# WHAT IS NEEDED
Starting at the top of the records below and ending with the line that contains "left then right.", print each line exactly as written, skipping the pictures.

# SUPPLIED RECORDS
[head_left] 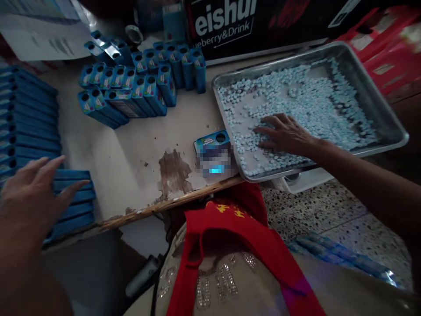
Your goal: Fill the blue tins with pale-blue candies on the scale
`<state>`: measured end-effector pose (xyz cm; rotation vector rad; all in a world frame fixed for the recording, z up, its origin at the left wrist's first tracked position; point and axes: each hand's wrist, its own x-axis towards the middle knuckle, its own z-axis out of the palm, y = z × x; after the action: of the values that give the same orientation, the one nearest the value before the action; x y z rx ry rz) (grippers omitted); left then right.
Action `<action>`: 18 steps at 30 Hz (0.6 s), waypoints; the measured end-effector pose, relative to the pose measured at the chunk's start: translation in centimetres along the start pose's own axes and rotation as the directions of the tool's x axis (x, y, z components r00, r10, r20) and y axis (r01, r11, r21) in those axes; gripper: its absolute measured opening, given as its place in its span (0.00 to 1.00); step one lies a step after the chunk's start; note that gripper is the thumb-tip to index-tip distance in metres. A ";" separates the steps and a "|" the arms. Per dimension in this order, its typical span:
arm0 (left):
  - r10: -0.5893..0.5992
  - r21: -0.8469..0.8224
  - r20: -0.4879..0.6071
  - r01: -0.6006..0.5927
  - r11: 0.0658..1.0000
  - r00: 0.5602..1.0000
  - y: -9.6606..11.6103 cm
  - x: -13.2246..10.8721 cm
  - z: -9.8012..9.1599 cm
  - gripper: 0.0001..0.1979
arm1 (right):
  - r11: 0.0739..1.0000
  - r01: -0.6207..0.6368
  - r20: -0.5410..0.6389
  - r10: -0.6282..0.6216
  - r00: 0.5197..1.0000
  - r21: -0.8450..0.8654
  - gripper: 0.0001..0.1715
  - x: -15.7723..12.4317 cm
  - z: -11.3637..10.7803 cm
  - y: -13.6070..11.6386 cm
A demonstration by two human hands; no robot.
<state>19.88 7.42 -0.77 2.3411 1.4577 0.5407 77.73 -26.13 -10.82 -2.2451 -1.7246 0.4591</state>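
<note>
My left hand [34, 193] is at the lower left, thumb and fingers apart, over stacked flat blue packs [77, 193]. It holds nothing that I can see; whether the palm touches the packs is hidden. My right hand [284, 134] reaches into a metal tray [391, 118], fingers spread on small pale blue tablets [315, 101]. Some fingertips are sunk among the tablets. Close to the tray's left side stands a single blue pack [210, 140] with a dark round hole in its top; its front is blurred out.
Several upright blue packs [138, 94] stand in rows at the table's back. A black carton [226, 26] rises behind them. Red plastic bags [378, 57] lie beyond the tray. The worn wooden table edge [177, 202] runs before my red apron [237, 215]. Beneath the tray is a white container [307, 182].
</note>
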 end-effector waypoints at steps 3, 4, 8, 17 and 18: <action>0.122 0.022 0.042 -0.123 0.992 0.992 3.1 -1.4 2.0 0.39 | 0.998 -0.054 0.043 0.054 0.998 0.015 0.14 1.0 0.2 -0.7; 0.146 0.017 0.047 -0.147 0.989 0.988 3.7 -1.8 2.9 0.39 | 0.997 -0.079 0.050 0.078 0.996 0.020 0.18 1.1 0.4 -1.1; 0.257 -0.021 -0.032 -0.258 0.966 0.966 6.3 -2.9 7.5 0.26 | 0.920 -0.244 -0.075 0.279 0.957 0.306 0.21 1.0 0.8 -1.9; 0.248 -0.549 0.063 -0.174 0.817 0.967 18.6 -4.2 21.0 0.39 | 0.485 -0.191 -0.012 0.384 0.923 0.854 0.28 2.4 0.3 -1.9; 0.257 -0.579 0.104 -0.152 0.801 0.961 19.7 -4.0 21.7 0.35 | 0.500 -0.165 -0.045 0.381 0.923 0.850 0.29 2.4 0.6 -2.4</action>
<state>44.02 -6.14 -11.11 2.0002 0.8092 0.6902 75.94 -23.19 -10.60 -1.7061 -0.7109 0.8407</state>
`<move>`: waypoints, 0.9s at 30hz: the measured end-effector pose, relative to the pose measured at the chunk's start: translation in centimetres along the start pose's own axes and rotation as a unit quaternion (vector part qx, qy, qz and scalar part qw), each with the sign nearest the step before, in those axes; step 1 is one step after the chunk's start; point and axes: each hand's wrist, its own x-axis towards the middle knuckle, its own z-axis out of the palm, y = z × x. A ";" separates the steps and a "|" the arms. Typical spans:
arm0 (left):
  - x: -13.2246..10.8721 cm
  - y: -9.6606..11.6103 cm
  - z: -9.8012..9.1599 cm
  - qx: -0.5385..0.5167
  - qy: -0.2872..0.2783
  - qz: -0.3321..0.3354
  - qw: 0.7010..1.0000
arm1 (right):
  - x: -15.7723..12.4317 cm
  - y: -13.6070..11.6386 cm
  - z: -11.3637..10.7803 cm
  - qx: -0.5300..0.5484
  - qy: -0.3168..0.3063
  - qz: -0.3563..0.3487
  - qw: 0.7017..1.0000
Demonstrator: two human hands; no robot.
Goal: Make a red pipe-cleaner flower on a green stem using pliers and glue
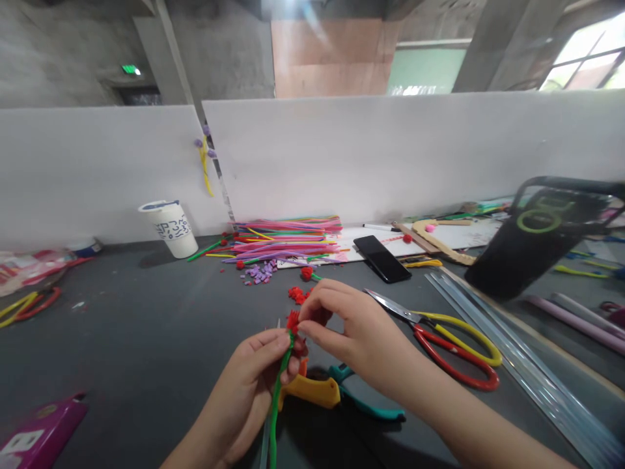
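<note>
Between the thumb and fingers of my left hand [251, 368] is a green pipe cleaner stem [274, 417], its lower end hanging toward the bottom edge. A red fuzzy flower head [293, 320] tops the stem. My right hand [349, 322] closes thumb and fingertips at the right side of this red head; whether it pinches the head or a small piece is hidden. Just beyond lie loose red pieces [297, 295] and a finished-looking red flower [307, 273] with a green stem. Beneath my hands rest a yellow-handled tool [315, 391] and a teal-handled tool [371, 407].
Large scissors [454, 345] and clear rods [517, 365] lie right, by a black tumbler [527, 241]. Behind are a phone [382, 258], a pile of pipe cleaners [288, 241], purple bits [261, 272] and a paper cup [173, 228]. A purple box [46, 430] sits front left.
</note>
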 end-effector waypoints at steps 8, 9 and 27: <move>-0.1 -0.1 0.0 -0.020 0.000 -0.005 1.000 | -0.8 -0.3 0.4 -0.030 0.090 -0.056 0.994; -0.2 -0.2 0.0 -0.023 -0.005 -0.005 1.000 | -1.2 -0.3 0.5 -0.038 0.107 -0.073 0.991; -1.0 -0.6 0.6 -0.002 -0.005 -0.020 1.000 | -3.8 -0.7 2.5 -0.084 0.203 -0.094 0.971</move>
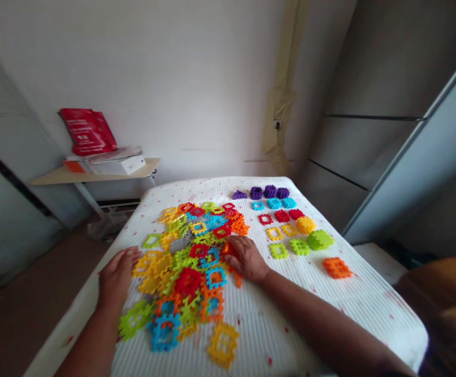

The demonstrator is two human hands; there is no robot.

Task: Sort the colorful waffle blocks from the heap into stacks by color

# ANSWER
[head_left] 
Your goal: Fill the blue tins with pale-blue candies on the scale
`<state>`: measured end-effector pose (xyz cm; rotation vector rad; all in a world frame fixed for the recording, z up, its origin at the left wrist's first tracked position; point and axes: each hand's wrist, its own x-axis towards the middle knuckle, its own z-axis out of the palm, y = z × x; after the action: of the values that give the same orientation, the one nearest the value before the action; x y z rx ry rz) (grippers omitted); left then right.

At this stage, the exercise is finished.